→ Your instructions:
Please return the lines below verbatim, beginning at the one that has "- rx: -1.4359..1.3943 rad" and stopping after the one that has "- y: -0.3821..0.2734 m", and add no other lines.

→ Records to process:
=======

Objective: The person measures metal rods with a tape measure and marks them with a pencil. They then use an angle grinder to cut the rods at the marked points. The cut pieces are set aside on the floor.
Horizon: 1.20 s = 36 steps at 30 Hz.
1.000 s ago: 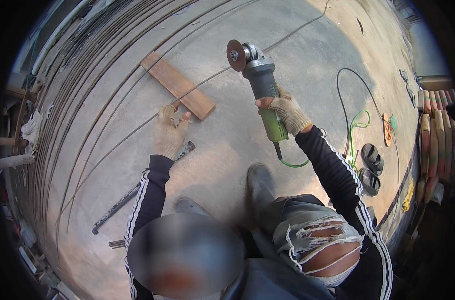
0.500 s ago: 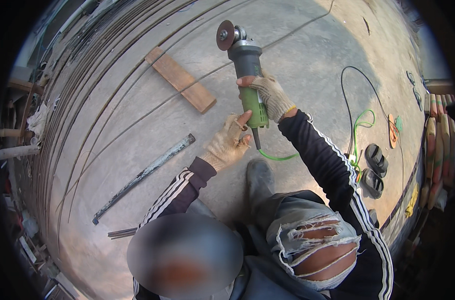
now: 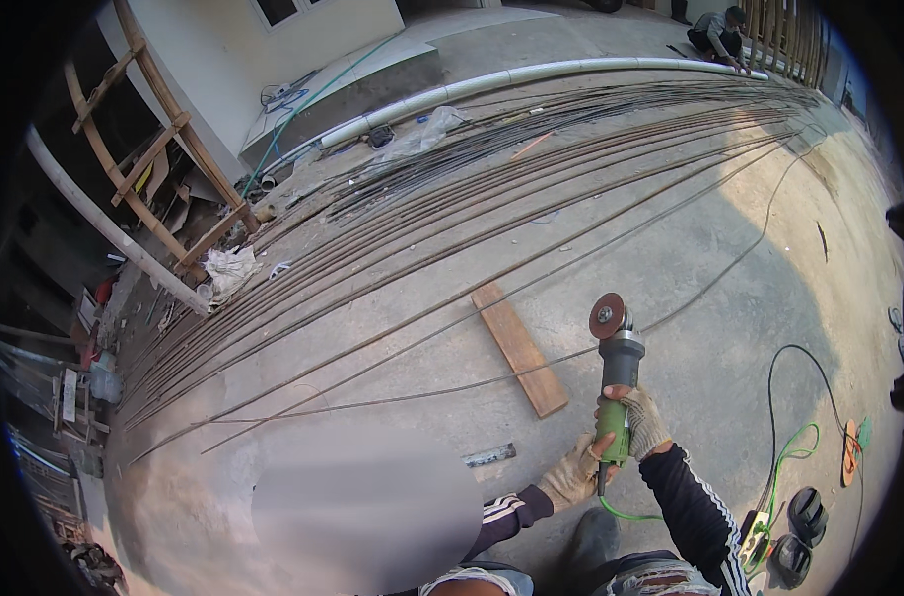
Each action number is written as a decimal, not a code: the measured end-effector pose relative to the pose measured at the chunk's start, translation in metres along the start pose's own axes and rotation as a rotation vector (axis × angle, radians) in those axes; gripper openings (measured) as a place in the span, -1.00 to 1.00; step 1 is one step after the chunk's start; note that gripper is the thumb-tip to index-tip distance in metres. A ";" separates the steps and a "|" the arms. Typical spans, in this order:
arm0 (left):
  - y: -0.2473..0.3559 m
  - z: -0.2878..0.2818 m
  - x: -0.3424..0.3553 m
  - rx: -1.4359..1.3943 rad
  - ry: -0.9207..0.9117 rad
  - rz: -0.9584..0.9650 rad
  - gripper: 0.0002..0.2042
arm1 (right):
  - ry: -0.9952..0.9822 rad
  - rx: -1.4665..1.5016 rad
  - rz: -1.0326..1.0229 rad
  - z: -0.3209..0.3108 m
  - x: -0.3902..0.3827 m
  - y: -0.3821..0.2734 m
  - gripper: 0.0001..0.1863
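A green and black angle grinder (image 3: 621, 372) points away from me, its reddish-brown disc at the far end. My right hand (image 3: 645, 419), in a pale knitted glove with bare fingertips, is closed around the middle of its body. At the rear of the body my left hand (image 3: 574, 473), gloved alike, has its fingers against the green housing; part of its grip is hidden. A wooden plank (image 3: 519, 350) lies on the concrete left of the grinder, with a thin steel rod passing over it. Nearer to me shows a piece of a metal bar (image 3: 489, 455), the rest covered by a blurred patch.
Many long steel rods (image 3: 452, 219) stretch across the floor beyond the plank. Behind them runs a white pipe (image 3: 531, 73), with a crouching person (image 3: 720, 38) at its far end. A wooden ladder (image 3: 139, 164) leans at left. Cables (image 3: 772, 397) and black sandals (image 3: 807, 515) lie at right.
The view has swung up and left, bringing the wall, rods and crouching person into sight. My left hand has gone from loosely touching the grinder's rear to closing on it.
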<state>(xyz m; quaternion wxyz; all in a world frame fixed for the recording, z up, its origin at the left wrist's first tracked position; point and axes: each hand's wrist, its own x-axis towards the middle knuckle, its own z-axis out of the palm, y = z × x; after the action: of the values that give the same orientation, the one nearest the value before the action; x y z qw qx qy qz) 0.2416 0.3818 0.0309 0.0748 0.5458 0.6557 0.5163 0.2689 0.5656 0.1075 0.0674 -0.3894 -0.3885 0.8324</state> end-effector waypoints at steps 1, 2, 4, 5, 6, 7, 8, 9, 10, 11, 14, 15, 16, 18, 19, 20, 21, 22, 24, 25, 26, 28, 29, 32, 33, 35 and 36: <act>0.000 0.001 -0.003 0.035 -0.008 -0.004 0.02 | -0.003 -0.007 -0.008 -0.001 0.001 0.003 -0.58; 0.000 0.003 -0.004 0.070 -0.008 -0.014 0.03 | -0.014 0.004 -0.014 -0.002 0.002 0.004 -0.58; -0.001 0.002 -0.006 0.086 -0.008 -0.018 0.04 | -0.022 0.032 -0.005 -0.002 0.003 0.007 -0.56; -0.001 0.001 -0.005 0.068 -0.005 -0.006 0.05 | -0.030 0.041 0.001 -0.001 0.004 0.007 -0.56; 0.000 0.000 -0.006 0.036 -0.017 0.008 0.06 | -0.031 0.049 0.014 0.000 0.004 0.008 -0.56; 0.001 -0.001 -0.005 0.071 0.001 0.013 0.07 | -0.016 0.049 0.021 0.001 0.003 0.008 -0.55; 0.001 -0.002 -0.003 0.089 0.005 0.018 0.08 | -0.007 0.036 -0.004 0.003 0.002 0.009 -0.57; 0.003 -0.002 -0.004 0.099 0.008 0.011 0.09 | 0.018 0.012 -0.028 0.004 0.001 0.011 -0.59; 0.005 -0.002 -0.004 0.121 -0.005 -0.018 0.08 | 0.049 -0.022 -0.054 0.005 0.001 0.010 -0.60; 0.006 -0.003 -0.005 0.141 -0.023 -0.042 0.07 | 0.048 -0.040 -0.063 0.006 0.002 0.010 -0.59; 0.004 -0.012 -0.010 0.099 -0.159 -0.050 0.01 | 0.031 -0.123 -0.058 -0.005 -0.001 0.010 -0.52; -0.005 -0.023 -0.009 0.108 -0.236 -0.025 -0.02 | 0.050 -0.169 -0.064 -0.012 -0.002 0.007 -0.49; -0.014 -0.040 -0.011 0.225 -0.277 0.008 -0.04 | 0.044 -0.210 -0.089 -0.018 -0.004 0.008 -0.46; -0.040 -0.088 -0.014 0.406 -0.274 0.019 -0.19 | 0.068 -0.302 -0.048 -0.032 -0.003 0.004 -0.42; -0.052 -0.113 -0.017 0.482 -0.177 -0.041 -0.35 | 0.049 -0.354 -0.061 -0.040 -0.004 0.003 -0.40; -0.064 -0.142 -0.020 0.588 -0.143 -0.186 -0.48 | 0.063 -0.426 -0.038 -0.046 -0.002 0.002 -0.38; -0.079 -0.169 -0.019 0.668 -0.081 -0.231 -0.51 | 0.058 -0.505 -0.041 -0.051 0.001 0.002 -0.37; -0.091 -0.193 -0.020 0.764 -0.073 -0.284 -0.52 | 0.088 -0.620 -0.035 -0.055 0.001 0.003 -0.35; -0.114 -0.234 -0.018 0.959 -0.079 -0.327 -0.56 | 0.043 -0.626 -0.061 -0.060 0.003 0.006 -0.35; -0.121 -0.247 -0.020 1.060 -0.150 -0.388 -0.58 | 0.047 -0.643 -0.067 -0.060 0.004 0.008 -0.35; -0.128 -0.258 -0.023 1.035 -0.205 -0.457 -0.59 | 0.050 -0.660 -0.074 -0.060 0.006 0.010 -0.36; -0.138 -0.272 -0.028 0.986 -0.404 -0.735 -0.59 | 0.049 -0.689 -0.064 -0.058 0.011 0.011 -0.35; -0.140 -0.274 -0.034 0.984 -0.363 -0.662 -0.62 | 0.054 -0.720 -0.068 -0.056 0.013 0.012 -0.35; -0.150 -0.275 -0.041 0.991 -0.376 -0.669 -0.65 | 0.036 -0.757 -0.102 -0.051 0.020 0.013 -0.33; -0.150 -0.274 -0.046 0.958 -0.391 -0.701 -0.67 | 0.051 -0.714 -0.011 -0.049 0.020 0.015 -0.38; -0.153 -0.274 -0.047 0.942 -0.324 -0.629 -0.68 | 0.032 -0.682 -0.029 -0.046 0.023 0.015 -0.29; -0.156 -0.273 -0.047 0.955 -0.353 -0.672 -0.68 | 0.062 -0.661 -0.039 -0.045 0.024 0.016 -0.28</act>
<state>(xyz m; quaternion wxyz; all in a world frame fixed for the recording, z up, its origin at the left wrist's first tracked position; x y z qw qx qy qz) -0.0202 0.2024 0.0155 0.0880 0.3597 0.9288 0.0151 0.2871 0.5906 0.0645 -0.0349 -0.4080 -0.6426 0.6476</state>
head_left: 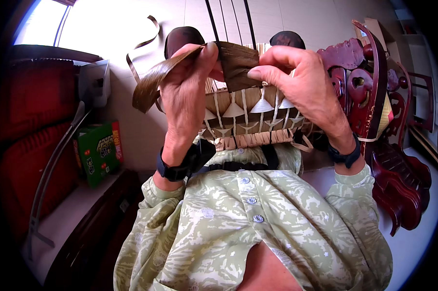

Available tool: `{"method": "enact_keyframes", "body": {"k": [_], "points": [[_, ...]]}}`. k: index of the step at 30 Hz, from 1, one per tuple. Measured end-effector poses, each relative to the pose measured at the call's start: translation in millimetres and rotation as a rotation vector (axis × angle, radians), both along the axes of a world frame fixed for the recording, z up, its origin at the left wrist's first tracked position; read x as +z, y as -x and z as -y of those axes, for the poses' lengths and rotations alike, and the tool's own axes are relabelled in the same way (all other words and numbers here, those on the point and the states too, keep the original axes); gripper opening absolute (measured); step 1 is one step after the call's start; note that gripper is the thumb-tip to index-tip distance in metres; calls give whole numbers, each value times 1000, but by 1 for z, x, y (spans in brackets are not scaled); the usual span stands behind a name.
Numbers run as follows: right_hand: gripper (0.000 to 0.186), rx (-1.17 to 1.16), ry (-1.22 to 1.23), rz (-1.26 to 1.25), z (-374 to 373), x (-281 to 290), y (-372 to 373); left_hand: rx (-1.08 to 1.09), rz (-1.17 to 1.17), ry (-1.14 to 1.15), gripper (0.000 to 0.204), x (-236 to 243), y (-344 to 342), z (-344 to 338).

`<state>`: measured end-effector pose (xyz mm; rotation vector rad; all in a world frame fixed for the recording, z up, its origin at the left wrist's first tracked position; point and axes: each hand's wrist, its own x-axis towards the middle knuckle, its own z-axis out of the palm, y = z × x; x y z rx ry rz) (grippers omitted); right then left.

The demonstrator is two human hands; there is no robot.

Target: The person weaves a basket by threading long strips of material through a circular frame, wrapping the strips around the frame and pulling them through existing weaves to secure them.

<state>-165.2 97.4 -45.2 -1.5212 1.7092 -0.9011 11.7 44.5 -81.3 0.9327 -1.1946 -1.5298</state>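
Your left hand [185,92] pinches the brown strip [243,60] between thumb and fingers; your right hand [303,77] has thumb and fingertips closed on its right part. Hands apart, both clamped on the strip. It sits at the far edge of the woven panel [253,109], among dark cords [250,24] running away from there; over or under each, cannot tell. Two-sided grip probably keeps the stretch between flat and taut.

Long axis: roughly left to right, along the panel's far edge. Loose length curls out left of the panel; a broad part hangs down toward it between your hands.

Panel lies close before your body, likely for easy reach, its tan wrapped roll [253,140] on the near edge. Left of the panel: green box [97,153], then red cushions [39,97]. Right of it: carved dark-red chair [382,82].
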Motion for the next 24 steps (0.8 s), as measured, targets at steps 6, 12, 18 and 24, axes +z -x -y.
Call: {"method": "enact_keyframes", "body": {"k": [6,12,18,24], "points": [[30,-84,11,45,-2,-9,-7,-101,75,-179,31,7,-6,4],[29,-73,47,-32,-1,-6,-8,87,86,86,25,7,-1,-5],[21,-145,389,-367,-1,3,-17,308,420,728,15,5,-7,7],[26,-41,596,-478,6,0,-28,404,518,1079,21,45,-19,20]]}}
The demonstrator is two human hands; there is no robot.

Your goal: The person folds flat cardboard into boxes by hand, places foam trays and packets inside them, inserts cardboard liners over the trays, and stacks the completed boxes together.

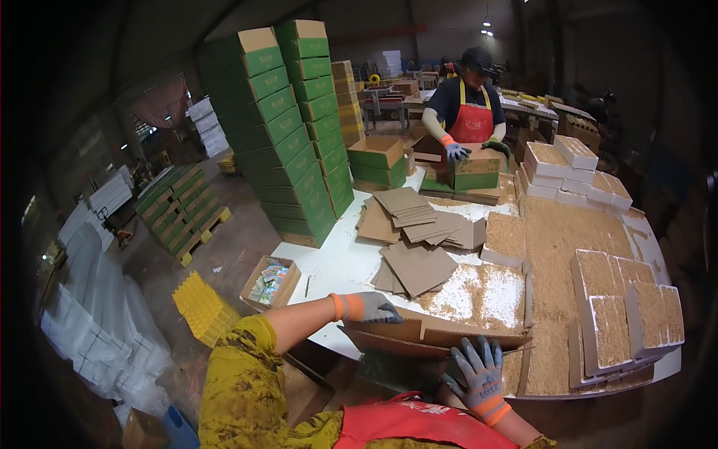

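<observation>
A partly opened cardboard carton lies across the near table edge, its brown inner flaps facing up and a dark green side towards me. My left hand, in a grey glove with an orange cuff, grips its far left edge; the thumb is hidden. Against the near right side, my right hand rests with gloved fingers spread. Just beyond the carton are loose cardboard sheets, piled unevenly on the white table.
Tall stacks of green cartons stand at left, near a small box of packets. White trays filled with brown granules sit at right. Across the table a co-worker handles a green carton. Yellow egg trays lie lower left.
</observation>
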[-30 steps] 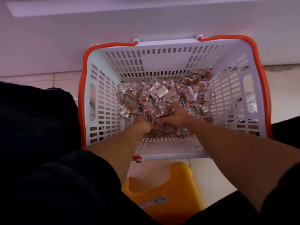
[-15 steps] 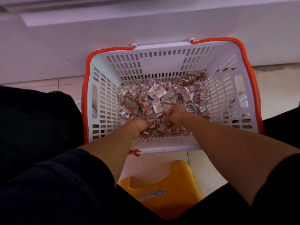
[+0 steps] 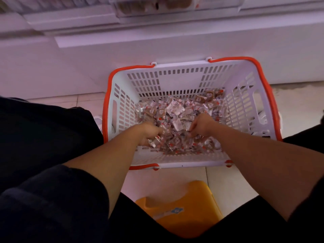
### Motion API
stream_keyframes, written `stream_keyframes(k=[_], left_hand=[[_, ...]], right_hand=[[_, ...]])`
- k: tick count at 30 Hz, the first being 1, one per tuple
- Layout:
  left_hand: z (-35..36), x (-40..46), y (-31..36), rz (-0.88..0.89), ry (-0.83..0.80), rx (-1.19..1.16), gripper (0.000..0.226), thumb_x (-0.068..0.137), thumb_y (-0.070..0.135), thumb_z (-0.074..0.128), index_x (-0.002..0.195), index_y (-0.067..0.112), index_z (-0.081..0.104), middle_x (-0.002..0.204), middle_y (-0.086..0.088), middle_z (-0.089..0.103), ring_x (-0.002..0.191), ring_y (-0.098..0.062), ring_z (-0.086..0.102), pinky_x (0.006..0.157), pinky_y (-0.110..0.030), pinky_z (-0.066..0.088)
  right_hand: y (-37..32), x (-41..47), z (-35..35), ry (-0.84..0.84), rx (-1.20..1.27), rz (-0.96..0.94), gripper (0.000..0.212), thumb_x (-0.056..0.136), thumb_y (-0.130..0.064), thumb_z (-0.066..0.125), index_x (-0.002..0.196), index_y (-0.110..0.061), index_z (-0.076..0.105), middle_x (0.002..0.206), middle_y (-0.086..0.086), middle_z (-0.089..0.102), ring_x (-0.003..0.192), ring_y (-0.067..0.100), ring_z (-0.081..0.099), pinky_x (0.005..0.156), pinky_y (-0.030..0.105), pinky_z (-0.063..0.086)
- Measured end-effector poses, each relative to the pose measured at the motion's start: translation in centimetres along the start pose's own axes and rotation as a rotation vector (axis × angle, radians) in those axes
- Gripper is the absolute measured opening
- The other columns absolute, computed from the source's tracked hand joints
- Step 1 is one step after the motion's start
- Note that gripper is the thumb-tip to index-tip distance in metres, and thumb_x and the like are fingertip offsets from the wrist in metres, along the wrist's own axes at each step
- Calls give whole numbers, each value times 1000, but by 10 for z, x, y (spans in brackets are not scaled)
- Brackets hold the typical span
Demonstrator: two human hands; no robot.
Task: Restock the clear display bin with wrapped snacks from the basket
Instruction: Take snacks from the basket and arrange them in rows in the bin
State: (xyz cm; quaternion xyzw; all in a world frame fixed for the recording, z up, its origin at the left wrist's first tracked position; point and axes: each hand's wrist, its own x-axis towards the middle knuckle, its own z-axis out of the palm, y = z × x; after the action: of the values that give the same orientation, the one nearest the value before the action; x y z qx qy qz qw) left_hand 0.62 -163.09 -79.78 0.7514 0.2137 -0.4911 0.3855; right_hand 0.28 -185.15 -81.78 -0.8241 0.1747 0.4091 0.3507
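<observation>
Your left hand point(image 3: 149, 133) and right hand point(image 3: 201, 128) curl around crinkly clear-wrapped snacks point(image 3: 177, 109) inside the slotted white plastic basket point(image 3: 177, 79) — hands now farther apart than before — blurred clear bin point(image 3: 156, 5) above.

Basket point(image 3: 175, 81) was open on top, nothing over it. Its four slotted walls boxed in any sideways move; orange rim point(image 3: 107, 109) ran along left and right edges. Snacks point(image 3: 177, 111) covered the basket floor wall to wall, piled higher toward the far right corner. Left hand point(image 3: 149, 133) and right hand point(image 3: 201, 127) sat in the near half of the basket with a gap between them; both forearms crossed over the near wall. Shelf base point(image 3: 175, 46) stood right behind the basket's far wall. Yellow stool point(image 3: 184, 207) sat just short of the near wall, between the legs.
</observation>
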Motion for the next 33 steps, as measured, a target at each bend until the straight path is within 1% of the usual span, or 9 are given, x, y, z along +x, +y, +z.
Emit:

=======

→ Response box:
  - rx: -1.4359..1.3943 rad
  - ry: -0.9207..0.9117 rad
  - rz: -0.9584..0.9650 rad
  - gripper: 0.0002..0.2042
arm1 (right):
  - ry: -0.9952..0.9822 rad
  - rx: -1.4665..1.5016 rad
  - rz: -1.0326..1.0229 rad
  - z: -0.3209..0.3108 m
  - x: -0.3902..0.3827 m
  - y: -0.3821..0.2734 m

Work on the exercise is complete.